All those directories are owned by root. According to the chmod man page:
Only the owner of a file or the super-user is permitted to change the mode of a file.
I’m fairly confident that your Spark workers are not running as the root user (this is not a good idea anyway). Those directories should really be owned by whichever user your Spark jobs are running as. I think that’s usually your username (you can check your username with whoami).

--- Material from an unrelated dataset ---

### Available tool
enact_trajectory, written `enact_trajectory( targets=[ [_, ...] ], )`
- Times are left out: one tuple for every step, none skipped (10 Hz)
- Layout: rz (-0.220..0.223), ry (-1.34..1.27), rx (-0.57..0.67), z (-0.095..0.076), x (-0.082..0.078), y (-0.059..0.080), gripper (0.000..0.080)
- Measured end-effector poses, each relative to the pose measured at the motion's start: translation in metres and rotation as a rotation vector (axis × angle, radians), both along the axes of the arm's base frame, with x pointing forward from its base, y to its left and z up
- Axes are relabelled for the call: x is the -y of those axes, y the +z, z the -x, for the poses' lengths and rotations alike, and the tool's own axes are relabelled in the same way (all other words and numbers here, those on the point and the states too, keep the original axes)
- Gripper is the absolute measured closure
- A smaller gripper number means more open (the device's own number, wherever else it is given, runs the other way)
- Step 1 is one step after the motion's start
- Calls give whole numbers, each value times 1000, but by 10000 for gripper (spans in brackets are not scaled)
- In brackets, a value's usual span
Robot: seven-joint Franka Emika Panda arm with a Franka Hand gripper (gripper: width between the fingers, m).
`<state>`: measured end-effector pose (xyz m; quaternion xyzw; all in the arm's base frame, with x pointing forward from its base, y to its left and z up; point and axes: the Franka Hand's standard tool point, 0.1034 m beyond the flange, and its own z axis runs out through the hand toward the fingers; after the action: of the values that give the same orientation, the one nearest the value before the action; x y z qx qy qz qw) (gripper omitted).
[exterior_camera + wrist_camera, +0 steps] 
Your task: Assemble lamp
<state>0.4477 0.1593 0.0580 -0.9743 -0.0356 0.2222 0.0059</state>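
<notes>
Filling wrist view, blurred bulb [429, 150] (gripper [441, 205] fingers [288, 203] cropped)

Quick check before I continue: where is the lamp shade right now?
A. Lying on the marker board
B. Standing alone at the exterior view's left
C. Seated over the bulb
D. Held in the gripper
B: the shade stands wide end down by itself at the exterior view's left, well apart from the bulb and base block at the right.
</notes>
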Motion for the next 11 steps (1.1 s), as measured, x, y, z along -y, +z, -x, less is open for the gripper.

If your username doesn’t work, ask whomever administrates your Spark cluster what user Spark jobs run as.
Aside: Spark really shouldn’t set the file mode like this. Unfortunately, Spark does not make this easy for us to change. I’ll look into mitigation strategies. Sorry about this.